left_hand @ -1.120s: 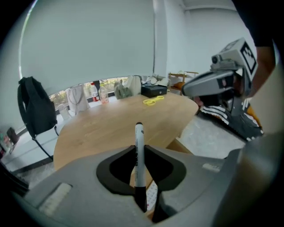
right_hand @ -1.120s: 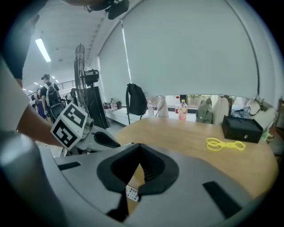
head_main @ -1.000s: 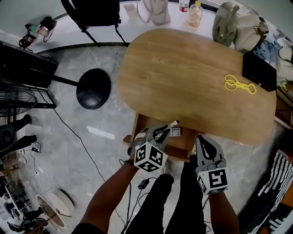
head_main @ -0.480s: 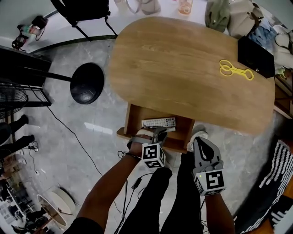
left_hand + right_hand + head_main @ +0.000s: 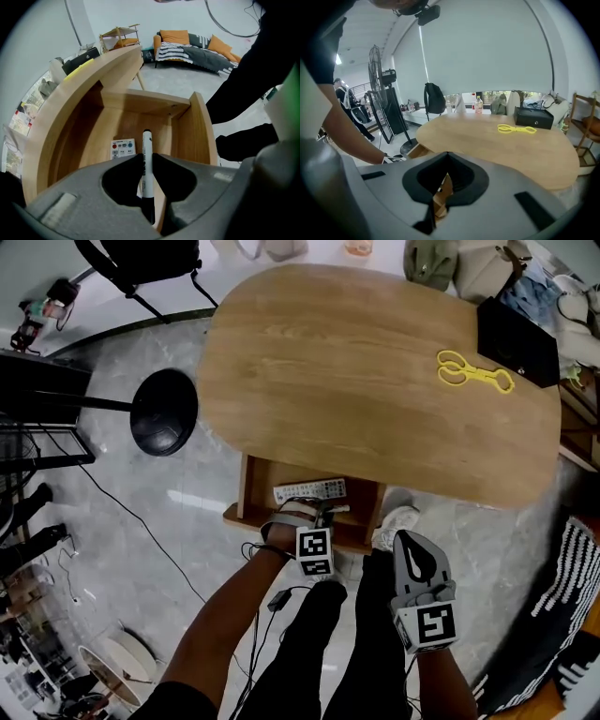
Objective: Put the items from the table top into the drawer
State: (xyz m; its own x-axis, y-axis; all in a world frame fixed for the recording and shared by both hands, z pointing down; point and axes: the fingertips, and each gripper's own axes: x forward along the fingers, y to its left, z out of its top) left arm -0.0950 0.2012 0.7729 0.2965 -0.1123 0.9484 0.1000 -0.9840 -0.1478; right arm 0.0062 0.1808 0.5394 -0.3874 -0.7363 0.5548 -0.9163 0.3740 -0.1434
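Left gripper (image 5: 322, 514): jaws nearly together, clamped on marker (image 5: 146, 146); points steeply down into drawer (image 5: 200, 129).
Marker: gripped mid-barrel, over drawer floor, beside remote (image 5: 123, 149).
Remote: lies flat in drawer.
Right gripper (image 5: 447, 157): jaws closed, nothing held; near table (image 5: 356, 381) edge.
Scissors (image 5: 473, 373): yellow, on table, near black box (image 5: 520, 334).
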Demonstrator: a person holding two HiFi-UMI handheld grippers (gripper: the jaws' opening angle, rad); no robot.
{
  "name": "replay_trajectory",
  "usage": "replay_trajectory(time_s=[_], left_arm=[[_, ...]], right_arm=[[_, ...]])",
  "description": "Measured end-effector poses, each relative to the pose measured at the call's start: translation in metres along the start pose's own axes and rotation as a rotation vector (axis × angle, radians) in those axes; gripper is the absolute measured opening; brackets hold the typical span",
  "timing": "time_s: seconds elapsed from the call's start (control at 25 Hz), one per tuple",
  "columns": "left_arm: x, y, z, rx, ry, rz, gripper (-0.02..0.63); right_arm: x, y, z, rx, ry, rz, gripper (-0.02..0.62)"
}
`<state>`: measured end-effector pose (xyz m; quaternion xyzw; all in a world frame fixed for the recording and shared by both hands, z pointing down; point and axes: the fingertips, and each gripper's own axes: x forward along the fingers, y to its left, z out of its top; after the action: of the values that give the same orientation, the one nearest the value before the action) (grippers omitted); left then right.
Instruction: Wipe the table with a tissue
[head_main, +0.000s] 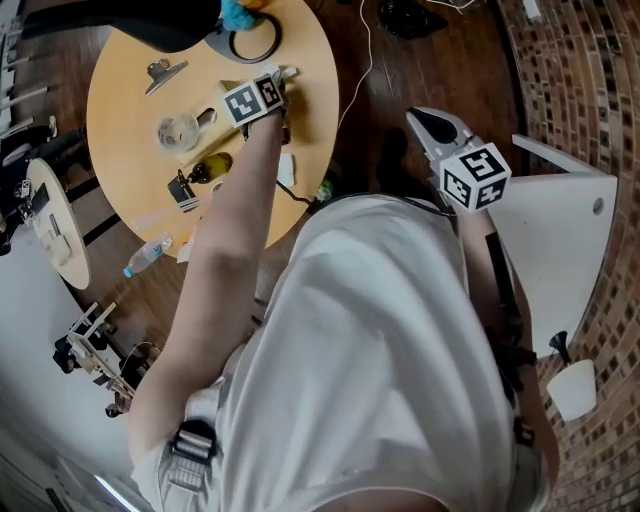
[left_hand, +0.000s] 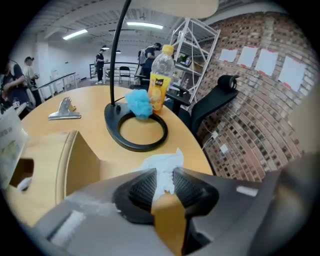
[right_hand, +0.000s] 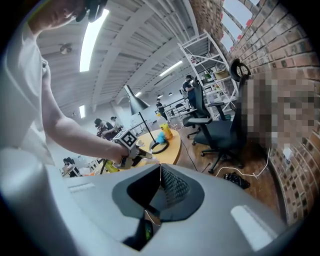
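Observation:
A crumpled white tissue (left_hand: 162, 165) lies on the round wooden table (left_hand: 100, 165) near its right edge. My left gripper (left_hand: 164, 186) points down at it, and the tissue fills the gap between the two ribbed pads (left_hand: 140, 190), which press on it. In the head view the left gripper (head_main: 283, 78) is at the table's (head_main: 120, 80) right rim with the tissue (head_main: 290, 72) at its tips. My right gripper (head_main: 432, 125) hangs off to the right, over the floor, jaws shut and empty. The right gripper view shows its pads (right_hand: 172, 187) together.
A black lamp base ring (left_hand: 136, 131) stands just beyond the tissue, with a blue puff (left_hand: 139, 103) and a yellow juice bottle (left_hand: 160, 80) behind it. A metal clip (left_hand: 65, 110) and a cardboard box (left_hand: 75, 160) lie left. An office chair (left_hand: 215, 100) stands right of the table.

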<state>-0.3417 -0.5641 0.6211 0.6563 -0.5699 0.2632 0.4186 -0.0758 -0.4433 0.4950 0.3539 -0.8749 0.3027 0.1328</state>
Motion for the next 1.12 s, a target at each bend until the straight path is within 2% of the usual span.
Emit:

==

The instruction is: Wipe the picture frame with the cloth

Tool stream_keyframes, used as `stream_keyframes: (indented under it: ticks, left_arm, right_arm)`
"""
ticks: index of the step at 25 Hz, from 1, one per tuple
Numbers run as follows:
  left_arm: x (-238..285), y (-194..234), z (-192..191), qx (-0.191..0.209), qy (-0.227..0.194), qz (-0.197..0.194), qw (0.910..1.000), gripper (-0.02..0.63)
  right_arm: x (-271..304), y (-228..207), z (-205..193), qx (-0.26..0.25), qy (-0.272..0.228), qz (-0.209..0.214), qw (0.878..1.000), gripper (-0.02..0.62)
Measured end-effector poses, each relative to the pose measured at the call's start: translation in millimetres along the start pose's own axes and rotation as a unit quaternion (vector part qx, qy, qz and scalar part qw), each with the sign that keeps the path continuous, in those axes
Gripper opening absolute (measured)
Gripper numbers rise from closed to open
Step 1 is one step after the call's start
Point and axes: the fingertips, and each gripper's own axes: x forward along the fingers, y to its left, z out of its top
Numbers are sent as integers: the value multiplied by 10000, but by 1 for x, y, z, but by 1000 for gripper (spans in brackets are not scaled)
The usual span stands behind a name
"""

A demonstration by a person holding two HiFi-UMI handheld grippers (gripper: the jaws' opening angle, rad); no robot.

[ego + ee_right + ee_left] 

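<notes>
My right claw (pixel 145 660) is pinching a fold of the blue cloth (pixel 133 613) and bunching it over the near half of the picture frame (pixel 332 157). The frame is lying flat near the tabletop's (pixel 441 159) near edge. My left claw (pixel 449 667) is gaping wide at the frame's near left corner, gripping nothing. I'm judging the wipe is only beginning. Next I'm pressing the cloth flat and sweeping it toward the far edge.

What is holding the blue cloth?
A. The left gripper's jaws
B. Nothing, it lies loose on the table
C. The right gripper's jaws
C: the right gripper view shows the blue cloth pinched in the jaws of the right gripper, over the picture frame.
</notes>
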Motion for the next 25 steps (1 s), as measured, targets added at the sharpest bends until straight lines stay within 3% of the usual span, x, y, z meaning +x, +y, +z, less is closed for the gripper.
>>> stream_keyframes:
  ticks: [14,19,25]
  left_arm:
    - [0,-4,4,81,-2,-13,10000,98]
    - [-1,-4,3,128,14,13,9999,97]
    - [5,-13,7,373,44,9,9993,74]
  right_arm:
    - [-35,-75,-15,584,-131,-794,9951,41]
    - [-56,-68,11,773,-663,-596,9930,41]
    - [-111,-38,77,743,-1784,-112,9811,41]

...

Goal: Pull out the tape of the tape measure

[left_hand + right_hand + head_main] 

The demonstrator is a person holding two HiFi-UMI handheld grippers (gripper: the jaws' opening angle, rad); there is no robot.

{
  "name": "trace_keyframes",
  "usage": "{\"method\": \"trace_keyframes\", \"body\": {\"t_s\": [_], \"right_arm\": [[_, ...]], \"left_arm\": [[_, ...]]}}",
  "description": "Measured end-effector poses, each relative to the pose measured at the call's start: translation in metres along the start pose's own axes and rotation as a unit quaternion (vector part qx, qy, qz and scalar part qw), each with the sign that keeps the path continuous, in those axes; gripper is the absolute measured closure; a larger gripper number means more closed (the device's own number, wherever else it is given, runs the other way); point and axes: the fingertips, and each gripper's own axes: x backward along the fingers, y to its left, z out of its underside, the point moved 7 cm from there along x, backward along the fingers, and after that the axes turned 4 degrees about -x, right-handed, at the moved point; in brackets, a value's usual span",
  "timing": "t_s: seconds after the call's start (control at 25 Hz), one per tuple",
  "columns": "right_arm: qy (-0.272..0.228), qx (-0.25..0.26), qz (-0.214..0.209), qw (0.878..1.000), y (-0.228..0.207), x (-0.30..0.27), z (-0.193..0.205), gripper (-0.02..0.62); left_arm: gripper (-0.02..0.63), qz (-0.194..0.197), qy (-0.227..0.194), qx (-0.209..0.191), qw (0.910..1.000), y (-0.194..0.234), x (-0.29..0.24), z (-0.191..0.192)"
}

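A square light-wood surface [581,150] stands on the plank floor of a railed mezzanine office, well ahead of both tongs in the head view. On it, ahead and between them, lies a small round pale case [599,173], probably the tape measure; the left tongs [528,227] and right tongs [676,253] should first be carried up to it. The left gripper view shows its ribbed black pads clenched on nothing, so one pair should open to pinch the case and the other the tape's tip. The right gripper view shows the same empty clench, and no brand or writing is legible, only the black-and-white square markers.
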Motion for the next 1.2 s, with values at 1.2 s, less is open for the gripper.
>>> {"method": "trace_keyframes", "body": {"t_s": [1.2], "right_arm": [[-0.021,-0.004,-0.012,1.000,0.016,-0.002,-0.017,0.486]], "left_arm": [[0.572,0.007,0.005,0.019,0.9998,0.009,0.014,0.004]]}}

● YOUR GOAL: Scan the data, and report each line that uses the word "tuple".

● ANSWER SECTION:
  "timing": "time_s: seconds elapsed from the call's start (control at 25 Hz), one per tuple",
ticks: index of the step at 25 Hz, from 1, one per tuple
  "timing": "t_s: seconds after the call's start (control at 25 Hz), one per tuple",

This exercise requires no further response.